On se rend compte finalement que tous ces hommes, grands comme petits, bambins ou adultes, ne sont que des enfants qui gèrent les choses comme si ils étaient encore au bac à sable à se disputer leurs jouets. L'image du garde du centre en est la preuve ultime. Il est censé faire régner l'ordre mais ne pense qu'à créer le chaos et la zizanie. Pire, il ira jusqu'à même jouer au même « jeu » qu'eux, avec leur quête de petit pouvoir de petits hommes. Il n'a rien de la figure d'autorité, au contraire il prend un air enfantin presque apeuré lorsque son directeur le gronde. Le côté systémique d'une société d'hommes, régie par des hommes, où aucun finalement n'est véritablement assez mature nous fait comprendre pourquoi tout s'écroule.

L'élément sportif amené via le rugby arrive de façon ponctuelle sans en faire trop. Juste assez pour nous montrer ce qu'on sait déjà : le sport d'équipe est bénéfique pour l'estime de soi, le vivre ensemble et pour extérioriser. C'est sur ce dernier point que le film trouve des moments d'émotions pures et sans fioritures. Qu'un personnage du nom de Mate fasse placage sur placage résonne en nous comme ces êtres qui s’évertuent toute leur vie à casser les murs d'une société aux fraises où l'incompréhension va jusqu'à pénétrer la religion.
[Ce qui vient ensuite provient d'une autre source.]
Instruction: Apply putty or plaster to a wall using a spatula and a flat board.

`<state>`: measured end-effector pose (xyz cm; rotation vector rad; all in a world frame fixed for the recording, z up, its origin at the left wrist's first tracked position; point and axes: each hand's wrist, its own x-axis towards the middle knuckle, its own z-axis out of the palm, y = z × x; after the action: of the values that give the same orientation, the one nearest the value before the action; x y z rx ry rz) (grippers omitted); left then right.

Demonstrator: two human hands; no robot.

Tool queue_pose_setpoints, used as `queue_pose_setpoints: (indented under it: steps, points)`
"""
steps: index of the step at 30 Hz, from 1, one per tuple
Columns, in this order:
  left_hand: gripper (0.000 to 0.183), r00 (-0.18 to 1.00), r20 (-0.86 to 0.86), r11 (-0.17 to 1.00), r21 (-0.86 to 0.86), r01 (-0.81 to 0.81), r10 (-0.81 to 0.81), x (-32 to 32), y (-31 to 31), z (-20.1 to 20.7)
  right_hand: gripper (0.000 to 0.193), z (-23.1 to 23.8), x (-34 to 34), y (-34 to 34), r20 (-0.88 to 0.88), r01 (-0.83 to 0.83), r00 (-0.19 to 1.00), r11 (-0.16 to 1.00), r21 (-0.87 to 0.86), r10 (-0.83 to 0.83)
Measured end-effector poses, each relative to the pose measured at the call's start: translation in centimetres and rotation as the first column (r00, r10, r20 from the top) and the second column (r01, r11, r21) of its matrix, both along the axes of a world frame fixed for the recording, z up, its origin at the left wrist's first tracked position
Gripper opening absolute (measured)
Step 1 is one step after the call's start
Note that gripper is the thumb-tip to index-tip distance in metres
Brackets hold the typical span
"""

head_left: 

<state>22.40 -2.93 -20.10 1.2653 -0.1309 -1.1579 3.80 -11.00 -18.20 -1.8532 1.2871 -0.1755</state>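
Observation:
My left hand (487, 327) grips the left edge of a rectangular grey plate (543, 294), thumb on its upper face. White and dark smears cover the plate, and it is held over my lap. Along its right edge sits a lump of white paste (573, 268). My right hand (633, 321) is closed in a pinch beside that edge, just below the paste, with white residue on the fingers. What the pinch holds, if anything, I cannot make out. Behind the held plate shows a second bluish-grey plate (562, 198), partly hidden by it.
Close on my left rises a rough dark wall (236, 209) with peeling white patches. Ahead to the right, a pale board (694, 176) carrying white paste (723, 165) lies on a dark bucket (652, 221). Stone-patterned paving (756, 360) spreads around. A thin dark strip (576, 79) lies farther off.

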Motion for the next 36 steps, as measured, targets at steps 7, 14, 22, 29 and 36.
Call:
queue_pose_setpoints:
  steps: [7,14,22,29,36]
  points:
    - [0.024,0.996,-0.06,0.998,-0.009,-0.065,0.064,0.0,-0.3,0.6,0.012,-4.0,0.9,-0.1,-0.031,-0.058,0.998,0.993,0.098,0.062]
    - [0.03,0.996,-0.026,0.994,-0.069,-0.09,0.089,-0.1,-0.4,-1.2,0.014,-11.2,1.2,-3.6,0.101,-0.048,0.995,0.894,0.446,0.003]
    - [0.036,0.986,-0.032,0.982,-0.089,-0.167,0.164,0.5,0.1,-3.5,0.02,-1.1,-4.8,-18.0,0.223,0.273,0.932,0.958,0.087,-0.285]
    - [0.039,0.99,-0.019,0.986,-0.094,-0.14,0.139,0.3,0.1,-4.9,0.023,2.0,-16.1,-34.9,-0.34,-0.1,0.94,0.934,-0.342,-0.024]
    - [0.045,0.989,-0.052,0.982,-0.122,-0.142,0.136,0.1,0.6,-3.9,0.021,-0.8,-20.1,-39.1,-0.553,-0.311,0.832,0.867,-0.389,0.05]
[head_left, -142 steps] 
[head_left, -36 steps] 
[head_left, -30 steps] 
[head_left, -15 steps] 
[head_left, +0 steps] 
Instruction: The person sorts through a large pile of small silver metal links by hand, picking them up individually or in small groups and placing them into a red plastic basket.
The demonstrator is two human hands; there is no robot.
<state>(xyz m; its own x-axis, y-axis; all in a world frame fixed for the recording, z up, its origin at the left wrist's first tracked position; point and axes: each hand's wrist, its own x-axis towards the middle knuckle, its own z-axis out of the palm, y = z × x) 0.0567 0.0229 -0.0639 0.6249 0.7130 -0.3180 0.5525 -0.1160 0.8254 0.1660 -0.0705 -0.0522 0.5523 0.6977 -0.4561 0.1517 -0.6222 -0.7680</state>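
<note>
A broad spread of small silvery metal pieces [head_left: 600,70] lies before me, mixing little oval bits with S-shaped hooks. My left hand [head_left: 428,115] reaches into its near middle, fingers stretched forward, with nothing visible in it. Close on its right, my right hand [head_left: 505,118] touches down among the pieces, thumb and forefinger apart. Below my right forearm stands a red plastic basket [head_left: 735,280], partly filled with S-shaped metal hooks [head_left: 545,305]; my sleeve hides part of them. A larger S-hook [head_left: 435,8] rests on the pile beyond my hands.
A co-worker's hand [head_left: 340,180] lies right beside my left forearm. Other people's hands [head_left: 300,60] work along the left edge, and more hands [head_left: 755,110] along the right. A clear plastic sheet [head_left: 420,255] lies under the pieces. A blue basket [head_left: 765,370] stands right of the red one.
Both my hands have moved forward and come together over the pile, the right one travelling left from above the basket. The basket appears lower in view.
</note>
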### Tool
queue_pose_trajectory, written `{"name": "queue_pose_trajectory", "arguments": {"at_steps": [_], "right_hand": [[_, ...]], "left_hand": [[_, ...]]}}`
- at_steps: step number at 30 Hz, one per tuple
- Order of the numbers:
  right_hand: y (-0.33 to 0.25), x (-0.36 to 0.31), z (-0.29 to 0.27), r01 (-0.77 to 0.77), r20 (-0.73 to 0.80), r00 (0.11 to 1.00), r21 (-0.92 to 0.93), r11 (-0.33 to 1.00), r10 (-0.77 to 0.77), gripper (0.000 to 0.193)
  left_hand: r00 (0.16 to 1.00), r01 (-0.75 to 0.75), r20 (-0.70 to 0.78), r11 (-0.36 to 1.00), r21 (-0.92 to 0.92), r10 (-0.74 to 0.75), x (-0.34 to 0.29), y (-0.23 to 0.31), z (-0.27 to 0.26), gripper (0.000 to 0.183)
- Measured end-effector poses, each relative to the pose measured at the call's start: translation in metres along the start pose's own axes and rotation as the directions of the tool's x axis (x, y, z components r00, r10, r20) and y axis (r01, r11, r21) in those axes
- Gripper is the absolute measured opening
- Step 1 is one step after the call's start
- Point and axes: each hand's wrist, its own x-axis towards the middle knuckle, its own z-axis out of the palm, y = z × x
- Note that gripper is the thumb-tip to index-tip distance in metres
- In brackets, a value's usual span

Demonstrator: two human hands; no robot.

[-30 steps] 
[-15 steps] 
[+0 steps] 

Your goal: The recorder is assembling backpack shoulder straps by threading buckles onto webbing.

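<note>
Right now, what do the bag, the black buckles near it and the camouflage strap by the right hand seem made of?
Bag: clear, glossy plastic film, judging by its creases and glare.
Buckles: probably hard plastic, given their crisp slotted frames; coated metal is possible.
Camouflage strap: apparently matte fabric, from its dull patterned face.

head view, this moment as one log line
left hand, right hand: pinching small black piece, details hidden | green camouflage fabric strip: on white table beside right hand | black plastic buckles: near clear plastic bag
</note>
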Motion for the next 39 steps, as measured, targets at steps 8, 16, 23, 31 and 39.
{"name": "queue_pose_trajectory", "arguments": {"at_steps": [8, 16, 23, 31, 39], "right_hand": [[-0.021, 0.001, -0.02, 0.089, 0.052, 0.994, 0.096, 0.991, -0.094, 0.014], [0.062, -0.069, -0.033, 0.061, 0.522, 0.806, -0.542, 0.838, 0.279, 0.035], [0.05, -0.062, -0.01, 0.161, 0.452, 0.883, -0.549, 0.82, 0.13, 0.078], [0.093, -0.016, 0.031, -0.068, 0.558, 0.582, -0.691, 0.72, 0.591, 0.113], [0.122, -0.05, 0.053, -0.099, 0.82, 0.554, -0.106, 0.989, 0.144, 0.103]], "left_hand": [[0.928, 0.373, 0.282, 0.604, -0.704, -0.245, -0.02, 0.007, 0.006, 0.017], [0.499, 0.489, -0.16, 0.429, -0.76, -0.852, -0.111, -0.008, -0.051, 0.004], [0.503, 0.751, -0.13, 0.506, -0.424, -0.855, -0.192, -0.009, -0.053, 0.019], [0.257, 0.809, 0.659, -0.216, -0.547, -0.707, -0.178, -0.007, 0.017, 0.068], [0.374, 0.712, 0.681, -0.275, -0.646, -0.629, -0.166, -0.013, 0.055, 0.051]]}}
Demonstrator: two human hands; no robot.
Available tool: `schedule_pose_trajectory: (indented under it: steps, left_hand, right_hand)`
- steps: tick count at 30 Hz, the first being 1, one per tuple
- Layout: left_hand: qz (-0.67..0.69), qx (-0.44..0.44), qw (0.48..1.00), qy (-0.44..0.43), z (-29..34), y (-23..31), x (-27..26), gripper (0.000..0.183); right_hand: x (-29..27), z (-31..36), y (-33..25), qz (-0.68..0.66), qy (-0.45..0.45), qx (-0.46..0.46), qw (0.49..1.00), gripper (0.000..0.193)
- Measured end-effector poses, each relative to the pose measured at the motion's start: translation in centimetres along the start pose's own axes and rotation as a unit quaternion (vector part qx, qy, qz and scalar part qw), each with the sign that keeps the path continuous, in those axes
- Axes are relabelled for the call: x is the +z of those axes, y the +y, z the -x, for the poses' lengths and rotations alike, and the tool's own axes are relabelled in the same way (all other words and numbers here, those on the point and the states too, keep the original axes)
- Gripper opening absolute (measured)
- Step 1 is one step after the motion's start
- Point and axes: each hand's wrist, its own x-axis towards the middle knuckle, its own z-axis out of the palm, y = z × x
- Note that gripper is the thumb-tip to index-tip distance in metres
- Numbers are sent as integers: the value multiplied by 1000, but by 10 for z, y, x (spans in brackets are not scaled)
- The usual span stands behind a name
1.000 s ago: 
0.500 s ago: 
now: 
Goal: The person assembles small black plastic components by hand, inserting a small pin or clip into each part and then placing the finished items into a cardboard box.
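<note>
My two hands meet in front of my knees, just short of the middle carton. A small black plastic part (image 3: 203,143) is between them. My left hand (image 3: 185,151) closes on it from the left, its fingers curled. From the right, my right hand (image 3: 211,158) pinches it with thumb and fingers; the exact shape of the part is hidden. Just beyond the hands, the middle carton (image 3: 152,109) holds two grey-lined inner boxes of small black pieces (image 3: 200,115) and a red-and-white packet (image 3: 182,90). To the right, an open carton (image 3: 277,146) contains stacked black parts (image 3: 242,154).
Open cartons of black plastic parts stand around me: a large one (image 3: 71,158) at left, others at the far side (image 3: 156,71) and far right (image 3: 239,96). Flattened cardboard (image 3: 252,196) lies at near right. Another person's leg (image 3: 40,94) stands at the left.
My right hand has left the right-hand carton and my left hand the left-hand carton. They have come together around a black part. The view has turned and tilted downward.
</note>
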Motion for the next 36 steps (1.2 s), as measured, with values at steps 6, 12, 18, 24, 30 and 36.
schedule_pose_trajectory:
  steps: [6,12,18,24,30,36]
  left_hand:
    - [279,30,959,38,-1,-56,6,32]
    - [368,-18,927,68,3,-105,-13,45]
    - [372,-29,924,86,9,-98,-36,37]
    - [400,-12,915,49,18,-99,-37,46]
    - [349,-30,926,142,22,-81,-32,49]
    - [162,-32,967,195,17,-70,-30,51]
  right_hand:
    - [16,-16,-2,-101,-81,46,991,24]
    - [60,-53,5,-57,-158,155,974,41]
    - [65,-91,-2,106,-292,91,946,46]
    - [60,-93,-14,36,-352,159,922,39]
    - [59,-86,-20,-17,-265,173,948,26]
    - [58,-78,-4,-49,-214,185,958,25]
Aucun cadre établi par ces petits hommes n'est finalement juste (milieu familial, carcéral ou religieux). Le film ne nous incite pas à plaindre ces jeunes hommes, ne joue pas sur notre corde sensible, mais cherche à révéler à nos yeux de spectateurs ce qui coince dans les rouages du monde. Pour un premier film, dont le metteur en scène était aussi au scénario, on ne peut qu'applaudir face à une écriture intelligente. Le rythme hélas se fait sentir sur la dernière partie et on attend Uta Beria au tournant pour ses prochains films, car nous voyons ici la naissance d'un joueur prometteur.